REST, or representational state transfer, is a set of architectural principles used in the design of the world wide web, that have proven the key to the web's efficiency and scalability. What are these principles, and how can they be used in the design of programming languages?

Architectural Constraints

REST was described by Roy Fielding in his dissertation. He called out the following set of architectural constraints:

Client-Server — separates UI from data storage
Stateless Server — improves reliability and scalability
Client Cache — reduces some network traffic
Uniform Interface — decouples implementations from the services they provide
Layered System — means that each component only be concerned with those just below or just above it
Code-on-Demand — allows client functionality to be extended by downloading applets or scripts

Principles of REST

A RESTful system is characterized by

Addressable Resources
- Every resource has a (unique) identifier (e.g., URI)
- Example: http://www.yourcompany.com/products/2443
- NOT http://www.yourcompany.com/getProduct?id=2443
- Resources are separate from their representations
Representation-Orientation
- Requests for resources return representations
- The representation contains the state of the resource
- The client can update or delete resources through their representations
Uniform, Constrained Interface
- Small, fixed number of verbs
- Example: In HTTP, GET, PUT, POST, DELETE, HEAD, OPTIONS, TRACE only!
- An example of a non-constrained interface is an RPC-based protocol (e.g., SOAP, CORBA)
Self-Descriptive Messages
- Messages include all the information necessary to be processed
- Example: Internet Media Types
Stateless Server
- With no shared context on the server, client requests are independent
- Servers can be simpler, "more" multithreaded, easier to monitor, reliable, scalable, etc.
Cacheability
- Responses indicate whether the client can cache the data or not
- Obviously can cut down on network traffic if the client knows it doesn't have to ask for the same data again
HATEOAS
- Hypermedia as the engine of application state
- Representations should include links to related resources

Can we apply any of these principles to programming language design?

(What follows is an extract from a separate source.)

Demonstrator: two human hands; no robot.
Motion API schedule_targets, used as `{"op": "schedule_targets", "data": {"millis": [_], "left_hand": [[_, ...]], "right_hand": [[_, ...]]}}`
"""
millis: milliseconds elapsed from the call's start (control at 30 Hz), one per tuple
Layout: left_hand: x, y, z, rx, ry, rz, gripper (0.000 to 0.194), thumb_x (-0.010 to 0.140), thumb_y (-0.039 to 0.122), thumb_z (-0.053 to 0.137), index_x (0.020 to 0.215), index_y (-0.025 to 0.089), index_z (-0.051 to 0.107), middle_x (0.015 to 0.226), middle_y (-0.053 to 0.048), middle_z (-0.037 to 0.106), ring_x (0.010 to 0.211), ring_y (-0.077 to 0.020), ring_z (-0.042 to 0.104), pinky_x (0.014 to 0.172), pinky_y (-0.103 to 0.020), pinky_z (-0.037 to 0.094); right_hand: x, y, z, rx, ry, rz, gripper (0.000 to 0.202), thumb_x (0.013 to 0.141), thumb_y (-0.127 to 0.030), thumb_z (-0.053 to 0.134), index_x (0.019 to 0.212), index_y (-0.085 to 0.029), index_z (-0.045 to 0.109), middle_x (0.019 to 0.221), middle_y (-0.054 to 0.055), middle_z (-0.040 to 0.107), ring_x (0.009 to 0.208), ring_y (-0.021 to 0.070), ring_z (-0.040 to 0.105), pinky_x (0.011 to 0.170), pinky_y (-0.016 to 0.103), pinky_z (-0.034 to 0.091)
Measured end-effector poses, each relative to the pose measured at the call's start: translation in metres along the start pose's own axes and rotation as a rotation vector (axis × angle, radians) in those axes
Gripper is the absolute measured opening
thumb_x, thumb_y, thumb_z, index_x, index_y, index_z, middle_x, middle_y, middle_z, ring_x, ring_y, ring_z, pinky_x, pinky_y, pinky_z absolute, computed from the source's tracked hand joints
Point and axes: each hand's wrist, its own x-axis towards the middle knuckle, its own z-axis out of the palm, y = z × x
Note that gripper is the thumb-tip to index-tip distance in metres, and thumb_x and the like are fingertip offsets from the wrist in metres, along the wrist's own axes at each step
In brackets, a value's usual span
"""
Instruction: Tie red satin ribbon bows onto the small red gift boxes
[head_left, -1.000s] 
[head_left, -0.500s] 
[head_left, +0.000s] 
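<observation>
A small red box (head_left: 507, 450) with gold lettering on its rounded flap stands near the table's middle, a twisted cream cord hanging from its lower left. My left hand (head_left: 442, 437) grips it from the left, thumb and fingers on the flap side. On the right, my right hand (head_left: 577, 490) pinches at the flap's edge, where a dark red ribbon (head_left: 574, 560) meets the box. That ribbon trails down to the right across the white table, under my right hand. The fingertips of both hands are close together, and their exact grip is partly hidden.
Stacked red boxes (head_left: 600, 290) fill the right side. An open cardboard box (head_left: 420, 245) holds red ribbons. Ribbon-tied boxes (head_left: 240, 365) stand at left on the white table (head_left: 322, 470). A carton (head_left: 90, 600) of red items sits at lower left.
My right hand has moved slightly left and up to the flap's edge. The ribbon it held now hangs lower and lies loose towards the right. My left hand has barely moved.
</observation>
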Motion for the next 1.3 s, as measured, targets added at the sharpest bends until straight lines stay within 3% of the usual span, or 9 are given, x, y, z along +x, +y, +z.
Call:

System-wide unique identifiers

The idea of identifiers having wide scope, whether unique across a system or unique across the entire world (such as URIs) exists in many forms: UUIDs, MAC addresses, public IP addresses, etc. In programming languages, Java package names are encouraged to be globally unique by using a (reversed) DNS name over which you have control.

Resource/Representation Separation

A limited, fixed, set of verbs

Self-descriptive content

Statelessness

Cachability

Linkage of Representations

2010-06-22

Eval

A common feature in many scripting languages is an eval function. Pass it a string representing source code, and the function will compile it and then interpret it. This function is called eval if the source code string represents an expression that produces a value, and might be called exec if it does not.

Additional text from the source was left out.